鄭玉『春秋経伝闕疑』四十五巻

○浙江鮑士恭家蔵本

元の鄭玉の撰。玉の生涯は『元史』忠義伝に詳しい。本書の体裁は、経を綱領、伝を小目としたものである(*1)。事柄の叙述には主として左氏伝を用い、公羊と穀梁を附録としている。立論に際しては、公羊伝と穀梁伝を先に用い、さらに歴代学者の学説を参照している。経文に残欠があると思われる場合は、多くの古籍を考究して補正を加え、伝に錯誤があると思われる場合は、経文に照らしてその誤謬を明らかにしている。概ね冷静に処置されており、聖人の心を得た部分が多い。他の著書に『師山集』があり、その中に『春秋闕疑』の刊行を王季温に依頼した書簡が残っている(*2)。捕らわれの中、死を決意しながら、なおも本書の刊行に気を揉んでいる。その生涯の精力を注いだものだったのだろう(*3)。

本書の序文には、「通常の事柄はそのまま記すだけで意味するところは明白である。重大事は文を変えることで主旨が明白になる。春秋には魯史の旧文と聖人の特筆とがある。一文字一文字の意味を追求するあまり、経書を酷吏の刑書の如く考えるのは間違いだが、だからといって一文字一文字には全く意味などなく、単なる史官の記録にすぎないと考えるのも間違いである」とあり、また「聖人の経文は文字こそ簡略だが、その意味するところは奥深い。もとより浅学の身で理解し尽くせるものではない。そのため歳月久しくして益々残欠がひどくなったのである。それを想像に任せて勝手に補修してよいものだろうか。理解しがたいものを無理に解釈して当世に譏りを受けるよりは、分からぬところは分からぬままにして、後世の知者に委ねた方がよい」とも言っている。これらの論述はどれも卓越した見識であり、深く経書解釈の要点を抑えたものである。そのため開巻劈頭の周正夏正の問題に対しては、道理明白であるにもかかわらず、心に疑念があるというので、決断を保留している。慎重の極みである。かつて程端学は『春秋本義』等の三書を著したが、それは至正年間に朝廷で刊行され、久しくして定論を見たと言われた。しかし人々は結局玉の本書を重んじた(*4)。玉は聖人の心を明らかにして世教に役立たせるべく本書を著したが、端学は三伝を批判して名誉をかすめ取とるべく書を著した。――恐らくや両者の心の公私が全く別物だったからだろう。

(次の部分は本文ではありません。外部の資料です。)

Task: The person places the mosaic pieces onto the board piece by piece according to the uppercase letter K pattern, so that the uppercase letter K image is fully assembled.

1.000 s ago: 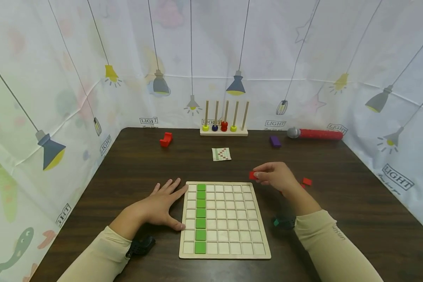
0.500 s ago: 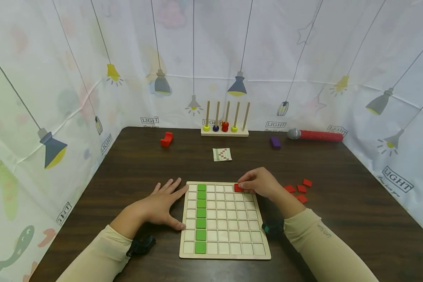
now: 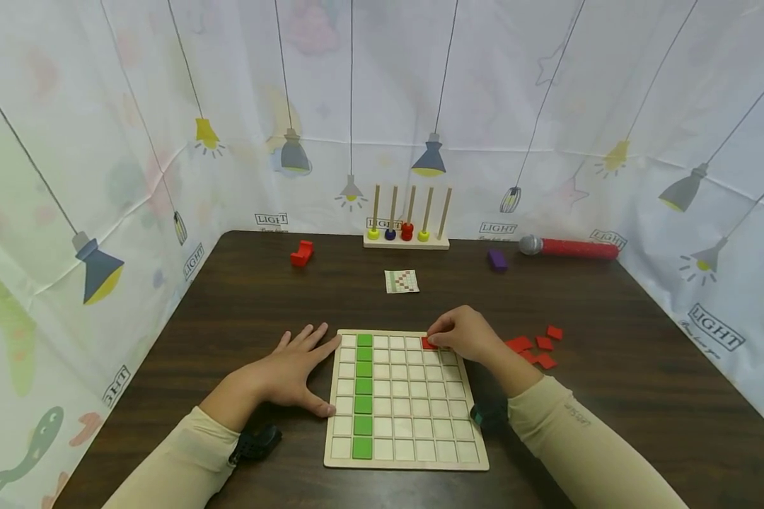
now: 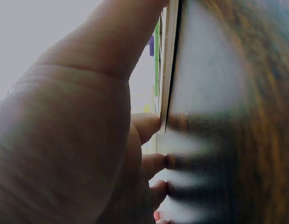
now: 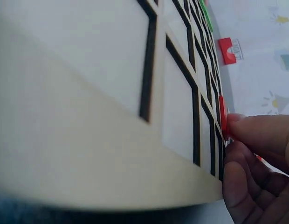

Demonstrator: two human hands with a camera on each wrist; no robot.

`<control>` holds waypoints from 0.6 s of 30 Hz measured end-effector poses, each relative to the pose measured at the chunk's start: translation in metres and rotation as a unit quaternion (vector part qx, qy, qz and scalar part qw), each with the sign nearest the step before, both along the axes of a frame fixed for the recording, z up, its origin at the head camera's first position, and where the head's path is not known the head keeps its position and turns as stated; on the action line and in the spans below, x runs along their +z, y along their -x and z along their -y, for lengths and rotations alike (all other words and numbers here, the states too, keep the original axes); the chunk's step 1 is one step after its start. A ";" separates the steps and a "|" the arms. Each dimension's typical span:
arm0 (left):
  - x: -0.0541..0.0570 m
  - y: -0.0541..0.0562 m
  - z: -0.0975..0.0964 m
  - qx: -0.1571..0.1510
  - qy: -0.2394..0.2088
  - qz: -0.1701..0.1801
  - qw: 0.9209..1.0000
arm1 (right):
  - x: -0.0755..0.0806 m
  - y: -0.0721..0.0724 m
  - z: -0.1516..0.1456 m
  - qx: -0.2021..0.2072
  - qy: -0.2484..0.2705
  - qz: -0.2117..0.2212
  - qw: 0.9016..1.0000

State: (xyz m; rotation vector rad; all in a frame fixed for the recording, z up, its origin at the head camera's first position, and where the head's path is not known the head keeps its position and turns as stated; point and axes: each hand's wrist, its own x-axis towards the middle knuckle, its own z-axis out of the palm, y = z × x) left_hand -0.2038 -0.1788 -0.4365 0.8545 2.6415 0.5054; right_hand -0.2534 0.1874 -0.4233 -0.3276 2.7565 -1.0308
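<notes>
Left side first: left hand [image 3: 280, 379] down at the table [image 3: 248, 314], fingers spread apart and holding nothing, thumb and forefinger right up against the left edge of the wooden grid board [image 3: 406, 466], probably there to steady. Just inside, in the second column, green tiles [image 3: 363, 387] running top to bottom, every cell filled. On across the pale bare cells to the top row, sixth from the left by the look of things, and straight to the action: a red tile [image 3: 427, 343], pinched between thumb and finger of the right hand [image 3: 470, 336], partly hidden behind them. Looks like the placing step, though impossible to tell whether fully seated. Calls next, in all likelihood, for squaring the edges, pressing down and letting go cleanly. Off to the right, a small scatter of loose red tiles [image 3: 518, 344], apparently for the same treatment. Now the surface, left to right again: dark wood grain, and towards the back a red block [image 3: 302, 254], a printed card [image 3: 402, 281] with a green and red grid, a peg stand [image 3: 395, 244] with coloured rings [image 3: 407, 232], a purple block [image 3: 497, 261], then a red-handled microphone [image 3: 569, 247]. Behind, right across, pale creased cloth [image 3: 388, 71], printed with hanging lamps [image 3: 102, 268] and the word LIGHT.
</notes>
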 end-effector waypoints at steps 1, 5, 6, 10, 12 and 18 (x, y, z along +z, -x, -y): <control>0.000 0.000 0.000 -0.002 -0.001 0.000 1.000 | 0.000 -0.001 -0.002 -0.002 0.002 0.002 1.000; 0.000 0.001 -0.002 -0.003 0.002 -0.002 1.000 | 0.002 -0.005 -0.020 -0.014 0.012 0.009 1.000; 0.000 0.001 -0.003 -0.003 0.003 -0.003 1.000 | 0.003 -0.006 -0.026 -0.017 0.011 0.010 1.000; 0.000 0.000 -0.002 -0.001 0.005 -0.002 1.000 | 0.006 -0.009 -0.056 -0.025 -0.016 -0.004 1.000; 0.000 0.000 -0.002 0.001 0.004 -0.001 1.000 | 0.008 -0.010 -0.073 -0.033 -0.042 -0.019 0.998; -0.001 -0.001 0.001 0.003 0.001 0.002 1.000 | 0.009 -0.010 -0.114 -0.071 -0.108 -0.043 0.991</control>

玉、字は子美、歙県の人。元朝末期に翰林待制を授けられたが、病気を理由に辞退した。明の兵が徽州に入ったとき、守備隊長が降伏を強要したが、玉は屈することなく死節を守った。宋の呂大圭および同時代の李廉とともに、まことに大義を知った、春秋学徒としての名に恥じぬ人物と言えるだろう。明の郞瑛の『七修類稿』には、「玉は元朝の爵を受けなかったのだから、当然ながら明に仕えるべきだった。玉は生きるべくして死んだと言うべきだ」(*5)とある。これは全くの間違いである。伯夷と叔斉は殷の爵を受けたことがあったのだろうか。瑛の放談はいわゆる「小人は議論を好んで人の美点を喜ばぬ」というものである。

『四庫全書総目提要』巻二十八



(*1)書前提要には「至於朱子綱目體例、本仿春秋經傳而作、序乃謂以經為綱、以傳為目、仿朱子之體例、則所言不免倒置耳」と批判的な意見を加えている。
(*2)『師山集』遺文巻3の屬王季温刊春秋闕疑を指す。
(*3)以下の文は書前提要にない。これ以上は概ね書前提要と同じだが、文字の異同は大きい。
(*4)典拠不詳。
(*5)未見。同書は『四庫全書』存目に書名が見える。『七修類稿』提要に於いても、その末尾に「書中極詆『説郛』『輟耕錄』、然此編實出此二書下、所謂人苦不自知也」と批判を加えている。